Referring now to FIG. 4, a perspective view of a hose 10 in accordance with some aspects of the present disclosure is provided. The hose 10 shown in FIG. 4 comprises an inner layer 18, a textile reinforcing layer 22, an outer layer 14, and a wear resistant second outer layer 42, in order from center to outer. . As disclosed herein, inner layer 18 and / or outer layer 14 may comprise or be fabricated from the silane-crosslinked polyolefin elastomers disclosed herein. In some aspects, the wear resistant second outer layer 42 may further be made or fabricated from these silane-crosslinked polyolefin elastomers. In some aspects, the hose 10 may include two or more inner and / or outer layers that are similar in construction and composition to the inner and outer layers 18, 14.

In some aspects, the wall thickness of the hose 10 may be about 1 to about 10 mm, about 1 to about 4 mm, or about 1.5 to about 2.5 mm. The wall thickness of the hose 10 may be defined by all of the individual layers of the hose 10 including, for example, the thickness of the inner layer 18, the thickness of the textile reinforcement layer 22, and the thickness of the outer layer 14. It is equal to the sum of the thickness. In another aspect, the wall thickness can include additional layers, including, for example, a wear resistant second outer layer 42. The hose 10 of the present disclosure may exhibit reduced weight compared to conventional hoses such as EPDM, TPV, PVC, and PUR hoses. In some aspects, the weight of the hose 10 is about 30%, about 40%, due to a reduction in the specific gravity of the silane-crosslinked polyolefin elastomers of the present disclosure and / or the wall thickness of the hose 10 associated with these elastomers, By about 50%, about 60%, or about 70%.

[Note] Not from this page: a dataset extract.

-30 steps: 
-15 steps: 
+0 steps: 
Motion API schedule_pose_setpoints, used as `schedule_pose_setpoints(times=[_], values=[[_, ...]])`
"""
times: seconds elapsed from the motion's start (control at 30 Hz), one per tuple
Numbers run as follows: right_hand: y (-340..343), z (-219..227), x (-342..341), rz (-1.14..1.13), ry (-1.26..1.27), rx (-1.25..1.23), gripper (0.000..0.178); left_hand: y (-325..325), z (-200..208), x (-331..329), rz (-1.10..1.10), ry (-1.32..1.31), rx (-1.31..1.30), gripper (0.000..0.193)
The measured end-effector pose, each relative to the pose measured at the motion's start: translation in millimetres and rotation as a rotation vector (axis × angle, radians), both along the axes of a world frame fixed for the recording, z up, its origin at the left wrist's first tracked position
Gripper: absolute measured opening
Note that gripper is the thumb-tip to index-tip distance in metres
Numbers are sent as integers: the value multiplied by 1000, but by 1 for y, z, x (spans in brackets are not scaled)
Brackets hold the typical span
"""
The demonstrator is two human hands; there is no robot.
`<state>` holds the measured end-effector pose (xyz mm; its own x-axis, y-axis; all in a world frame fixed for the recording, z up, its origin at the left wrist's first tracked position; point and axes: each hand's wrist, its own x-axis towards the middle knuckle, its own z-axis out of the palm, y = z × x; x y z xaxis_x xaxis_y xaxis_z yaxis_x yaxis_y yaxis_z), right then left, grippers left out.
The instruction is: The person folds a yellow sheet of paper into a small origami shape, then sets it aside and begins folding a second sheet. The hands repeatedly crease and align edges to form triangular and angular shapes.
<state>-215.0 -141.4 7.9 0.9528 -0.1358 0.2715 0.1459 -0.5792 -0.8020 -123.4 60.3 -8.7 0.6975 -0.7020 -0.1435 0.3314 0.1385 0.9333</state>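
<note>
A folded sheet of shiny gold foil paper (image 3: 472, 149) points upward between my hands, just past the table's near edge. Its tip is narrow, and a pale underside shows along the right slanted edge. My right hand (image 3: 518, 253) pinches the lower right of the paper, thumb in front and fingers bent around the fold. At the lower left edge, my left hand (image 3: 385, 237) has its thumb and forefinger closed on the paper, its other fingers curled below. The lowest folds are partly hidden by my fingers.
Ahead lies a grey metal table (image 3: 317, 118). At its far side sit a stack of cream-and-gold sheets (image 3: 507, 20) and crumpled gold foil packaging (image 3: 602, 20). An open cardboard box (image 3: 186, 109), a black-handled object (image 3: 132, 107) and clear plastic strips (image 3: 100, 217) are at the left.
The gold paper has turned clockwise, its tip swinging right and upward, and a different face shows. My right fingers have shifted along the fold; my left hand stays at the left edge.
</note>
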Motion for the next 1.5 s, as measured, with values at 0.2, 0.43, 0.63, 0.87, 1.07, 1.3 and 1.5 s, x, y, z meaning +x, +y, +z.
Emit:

The present disclosure focuses on the composition for the silane-crosslinked polyolefin elastomer blends used in the manufacture of the hose 10, methods of making the compositions, and corresponding material properties. The hose 10 is formed from a silane-grafted polyolefin or a silane-grafted polyolefin elastomer, where the silane-grafted polyolefin may have a condensation catalyst added to form the silane-crosslinkable polyolefin elastomer. This silane-crosslinkable polyolefin may then be crosslinked upon exposure to moisture and / or heat to form the final silane-crosslinked polyolefin elastomer or blend. In aspects, the silane-crosslinked polyolefin elastomer or blend comprises a first polyolefin having a density of less than 0.90 g / cm ³ , a second polyolefin having a crystallinity of less than 60%, a silane crosslinker, a graft initiator, and a condensation catalyst. .

First polyolefin

The first polyolefin may be a polyolefin elastomer comprising an olefin block copolymer, an ethylene / α-olefin copolymer, a propylene / α-olefin copolymer, EPDM, EPM, or a mixture of two or more of these materials. Exemplary block copolymers include trade names INFUSE ™, olefin block copolymers (the Dow Chemical Company) and Septon ™ V-series, styrene-ethylene-butylene-styrene blocks And those sold as copolymers (Kuraray Co., LTD.). Exemplary ethylene / α-olefin copolymers include the trade names TAFMER ™ (eg, Tafmer DF710) (Mitsui Chemicals, Inc.), and ENGAGE ™ ( Eg, Ingeage 8150) (the Dow Chemical Company). Exemplary propylene / α-olefin copolymers include the trademarked VISTAMAXX ™ 6102 grade (Exxon Mobil Chemical Company), Tafmer ™ XM (Mitsui Chemical Company), and Includes those sold as VERSIFY ™ (Dow Chemical Company). EPDM may have a diene content of about 0.5 to about 10 wt%. The EPM may have an ethylene content of 45 wt% to 75 wt%.

The term “comonomer” refers to an olefin comonomer, such as ethylene or propylene monomer, suitable for polymerization with the olefin monomer. Comonomers may include, but are not limited to, aliphatic C ₂ -C ₂₀ α-olefins. Examples of suitable aliphatic C ₂ -C ₂₀ α-olefins are ethylene, propylene, 1-butene, 4-methyl-1-pentene, 1-hexene, 1-octene, 1-decene, 1-dodecene, 1-tetra Decene, 1-hexadecene, 1-octadecene and 1-eicosene. In an embodiment, the comonomer is vinyl acetate. The term "copolymer" refers to a polymer prepared by linking more than one type of monomer within the same polymer chain. The term “homopolymer” refers to a polymer prepared by linking olefin monomers in the absence of comonomers. The amount of comonomer may, in some embodiments, from greater than 0 wt% to about 12 wt%, such as greater than 0 wt% to about 9 wt% and greater than 0 wt% to about 7 wt%, based on the weight of the polyolefin. . In some embodiments, the comonomer content is greater than about 2 mol%, such as greater than about 3 mol% and greater than about 6 mol% of the final polymer. The comonomer content may be up to about 30 mol%. The copolymer can be a random or block (heterophasic) copolymer. In some embodiments, the polyolefin is a random copolymer of propylene and ethylene.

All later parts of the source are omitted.